Drivers face chronic fuel shortages and soaring petrol prices as one of the UK's biggest refineries goes bankruptAudio version
Petroplus and the refinery situation . . .
There only eight refineries in the UK - at Fawley near Southampton, Grangemouth, Stanlow, Milford Haven, Lindsey in north Lincolnshire, South Killingholme and Pembroke, as well as Coryton. They may now be called upon to help make up the shortfall following the 586-acre Essex site's closure.
Zurich-based Petroplus has reportedly been struggling with bankruptcy since last year with oil prices spiralling and credit hard to come by. It previously owned a refinery in Teesside, which closed in 2009.
Petroplus admitted that talks with lenders had broken down and its European refineries - including Coryton, which produces 175,000 barrels of crude oil per day - would close. Petroplus said its primary goal was 'to ensure that operations are safely shut down and to preserve value for all stakeholders.'
CEO Jean-Paul Vettier said: 'It is unfortunate to have reached the point where the Executive Committee and Board of Directors have to inform our employees, shareholders, bondholders and other stakeholders about these circumstances. We have worked hard to avoid this outcome, but were ultimately not able to come to an agreement with our lenders to resolve these issues given the very tight and difficult European credit and refining markets. We are fully aware of the impact that this will have on our workforce, their families and the communities where we have operated our businesses.'
Coryton, which stands close to the M25, was bought by Petroplus from BP for $1.4billion (£714.6m) in June 2007. It began operating in 1953, producing petrol and diesel, new 'cleaner' fuels, aviation fuels, liquefied petroleum gas, fuel oils and bitumen for roadworks.
Mick Ainsley, an official at trade union GMB, said: 'GMB has been dealing with the situation at Coryton since before Christmas when Petroplus told contractors to tighten their belts. Some members have already taken redundancy. Coryton has done well but is the victim of the under-performing European arm. The impact of any further redundancies would be felt locally and in the capital. 'The Government needs to step in to ensure that this refinery is kept in operation.'
The refining market has come under pressure in recent years as operating expenses and the cost of crude oil surge at a greater rate than the value of the products. A survey carried out by energy consultancy Wood Mackenzie in 2010 showed that 29 of 96 refineries in the EU did not generate a positive net cash margin. However, the market has become tougher as the economic downturn in Europe has hit demand for transport fuels and competition has grown from the refineries in Asia.

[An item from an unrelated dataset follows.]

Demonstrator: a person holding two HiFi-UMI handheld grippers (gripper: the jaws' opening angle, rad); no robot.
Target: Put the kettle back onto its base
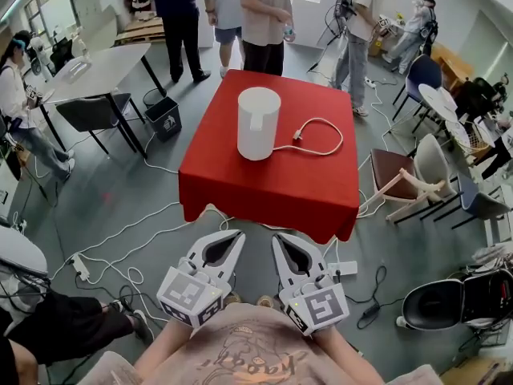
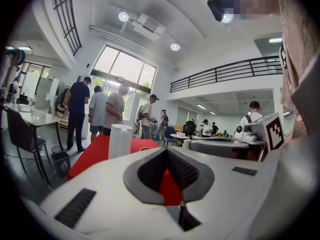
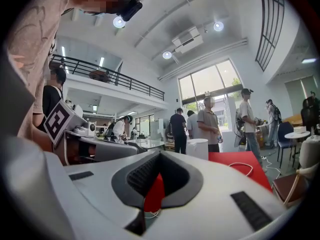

Petroplus reported a net loss of $413million (£265m) in the first nine months of last year, while in December its banks withdrew a $1.05bn (£675m) portion of its $2.01bn (£1.29bn) credit facility.
The other main supplier for the South East and London is the Exxon Mobil refinery in Fawley, near Southampton.
There is speculation that former owners BP might be asked to step in to help protect a strategic energy supply. BP, a major customer of the Coryton refinery, said it had no immediate supply issues but it was 'watching the situation very closely'.
The refinery was operating as usual but no deliveries of petrol or other products, including bitumen, were leaving the site, according to union officials. Russ Ball, regional officer of Unite, said lorries would be 'stacking up' and were not allowed to leave because of the insolvency arrangements. Crude oil is still being produced and the refinery is operating, but nothing is going out of the gate,' he said. 'I am still confident because the refinery is viable and productive and hopefully we will know more in the next 24 hours.' Petrol deliveries to garages and supplies of bitumen for road building and repairs will be affected 'pretty soon', he said.
Professional services firm PwC confirmed it was appointed as administrator to the UK arm of Petroplus, which includes the Coryton refinery, an oil storage site in Teesside and a research and development site in Swansea. PwC said Petroplus had suffered as a result of 'low refining margins and high restructuring costs'.
Steven Pearson, joint administrator and PwC partner, said: 'Our immediate priority is to continue to operate the Coryton refinery and the Teesside storage business without disruption while the financial position is clarified and restructuring options are explored. Over coming days we intend to commence discussions with a number of parties including customers, employees, the creditors and the Government to secure the future of the Coryton and Teesside sites.' The administrator said no redundancies had been made at this stage.